PCI Passthrough for Virtual Machines

PCI passthrough allows a KVM virtual machine to have direct, exclusive access to a physical PCIe device (such as a GPU, NIC, or NVMe controller), bypassing the hypervisor for near-native performance. This guide covers enabling IOMMU, binding devices to VFIO drivers, configuring GPU passthrough in KVM, and tuning for performance.

Prerequisites

  • CPU with Intel VT-d (Intel) or AMD-Vi (AMD) IOMMU support
  • BIOS/UEFI with IOMMU/VT-d/AMD-Vi enabled
  • Ubuntu 20.04/22.04 or CentOS/Rocky Linux 8+
  • KVM/QEMU/libvirt installed
  • The PCIe device you want to pass through (e.g., GPU, NIC)

Enable IOMMU in BIOS and Kernel

Step 1: Enable in BIOS/UEFI

  • Intel systems: Enable "VT-d" (Intel Virtualization Technology for Directed I/O)
  • AMD systems: Enable "AMD-Vi" or "IOMMU" in the CPU configuration section

Step 2: Enable in kernel via GRUB:

# Edit GRUB configuration
sudo nano /etc/default/grub

# For Intel systems, add intel_iommu=on:
GRUB_CMDLINE_LINUX_DEFAULT="quiet splash intel_iommu=on iommu=pt"

# For AMD systems:
GRUB_CMDLINE_LINUX_DEFAULT="quiet splash amd_iommu=on iommu=pt"

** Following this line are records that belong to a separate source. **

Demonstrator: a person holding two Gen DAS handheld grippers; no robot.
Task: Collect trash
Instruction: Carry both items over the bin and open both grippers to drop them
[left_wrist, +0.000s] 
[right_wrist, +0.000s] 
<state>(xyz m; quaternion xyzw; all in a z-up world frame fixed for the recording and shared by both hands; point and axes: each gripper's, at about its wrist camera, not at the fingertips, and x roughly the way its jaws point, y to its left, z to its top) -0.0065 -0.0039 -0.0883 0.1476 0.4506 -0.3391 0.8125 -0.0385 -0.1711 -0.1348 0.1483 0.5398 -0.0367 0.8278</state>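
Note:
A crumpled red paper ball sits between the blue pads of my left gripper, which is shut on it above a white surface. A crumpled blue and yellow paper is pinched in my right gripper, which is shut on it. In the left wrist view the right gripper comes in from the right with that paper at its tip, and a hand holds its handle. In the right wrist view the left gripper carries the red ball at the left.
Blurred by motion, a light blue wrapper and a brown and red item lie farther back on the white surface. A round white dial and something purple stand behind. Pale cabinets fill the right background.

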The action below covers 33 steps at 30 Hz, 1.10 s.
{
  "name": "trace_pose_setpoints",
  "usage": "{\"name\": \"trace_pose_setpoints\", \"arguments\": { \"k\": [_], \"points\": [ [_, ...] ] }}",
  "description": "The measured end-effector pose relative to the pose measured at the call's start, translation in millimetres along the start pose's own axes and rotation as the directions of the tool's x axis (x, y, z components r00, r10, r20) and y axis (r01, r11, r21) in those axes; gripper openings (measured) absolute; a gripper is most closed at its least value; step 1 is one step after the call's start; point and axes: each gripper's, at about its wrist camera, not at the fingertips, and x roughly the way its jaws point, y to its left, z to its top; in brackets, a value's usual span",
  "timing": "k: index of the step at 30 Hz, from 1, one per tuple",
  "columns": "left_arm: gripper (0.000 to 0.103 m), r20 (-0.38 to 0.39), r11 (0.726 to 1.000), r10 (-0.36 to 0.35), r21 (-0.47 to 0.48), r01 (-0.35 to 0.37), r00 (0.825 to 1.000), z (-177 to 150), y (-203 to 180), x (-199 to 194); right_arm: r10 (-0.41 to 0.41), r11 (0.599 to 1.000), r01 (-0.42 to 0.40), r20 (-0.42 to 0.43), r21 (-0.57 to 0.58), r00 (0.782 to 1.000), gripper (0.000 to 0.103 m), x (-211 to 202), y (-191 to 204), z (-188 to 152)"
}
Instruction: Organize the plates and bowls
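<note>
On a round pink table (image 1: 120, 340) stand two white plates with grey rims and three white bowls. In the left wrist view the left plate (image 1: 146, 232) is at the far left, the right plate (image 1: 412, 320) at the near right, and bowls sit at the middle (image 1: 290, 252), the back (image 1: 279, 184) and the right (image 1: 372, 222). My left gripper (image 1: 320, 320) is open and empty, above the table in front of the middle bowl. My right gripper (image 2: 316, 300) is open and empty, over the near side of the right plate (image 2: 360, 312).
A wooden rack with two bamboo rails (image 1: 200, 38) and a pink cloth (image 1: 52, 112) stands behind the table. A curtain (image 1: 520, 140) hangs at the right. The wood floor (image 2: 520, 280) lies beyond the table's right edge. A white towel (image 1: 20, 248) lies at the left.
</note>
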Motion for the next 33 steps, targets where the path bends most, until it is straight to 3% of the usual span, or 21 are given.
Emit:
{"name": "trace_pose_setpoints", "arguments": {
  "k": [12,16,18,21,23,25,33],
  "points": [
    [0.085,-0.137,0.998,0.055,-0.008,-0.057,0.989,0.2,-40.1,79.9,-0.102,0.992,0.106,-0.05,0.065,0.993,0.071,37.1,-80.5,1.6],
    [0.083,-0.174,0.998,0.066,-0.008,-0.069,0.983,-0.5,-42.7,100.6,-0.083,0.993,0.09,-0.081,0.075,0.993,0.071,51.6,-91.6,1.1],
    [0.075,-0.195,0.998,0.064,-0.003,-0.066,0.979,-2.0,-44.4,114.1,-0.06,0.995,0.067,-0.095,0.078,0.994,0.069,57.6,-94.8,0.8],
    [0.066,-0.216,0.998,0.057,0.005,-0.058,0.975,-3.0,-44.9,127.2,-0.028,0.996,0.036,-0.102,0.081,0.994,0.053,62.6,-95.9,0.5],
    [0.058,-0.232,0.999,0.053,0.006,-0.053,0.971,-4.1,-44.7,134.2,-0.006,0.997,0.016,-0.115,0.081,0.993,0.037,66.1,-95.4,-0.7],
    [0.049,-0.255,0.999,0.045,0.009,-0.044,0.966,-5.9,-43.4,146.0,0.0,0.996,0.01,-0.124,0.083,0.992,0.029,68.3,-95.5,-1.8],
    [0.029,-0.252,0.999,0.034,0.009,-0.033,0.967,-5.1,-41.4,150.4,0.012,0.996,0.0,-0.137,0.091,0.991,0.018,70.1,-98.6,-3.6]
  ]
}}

# iommu=pt (passthrough mode) reduces overhead for non-passthrough devices

# Apply the GRUB change
sudo update-grub   # Ubuntu/Debian
sudo grub2-mkconfig -o /boot/grub2/grub.cfg  # CentOS/Rocky

# Reboot
sudo reboot

Step 3: Verify IOMMU is active:

# Check IOMMU is enabled in kernel
sudo dmesg | grep -E "IOMMU|iommu"
# Should show: "DMAR: IOMMU enabled" (Intel) or "AMD-Vi: AMD IOMMUv2 loaded"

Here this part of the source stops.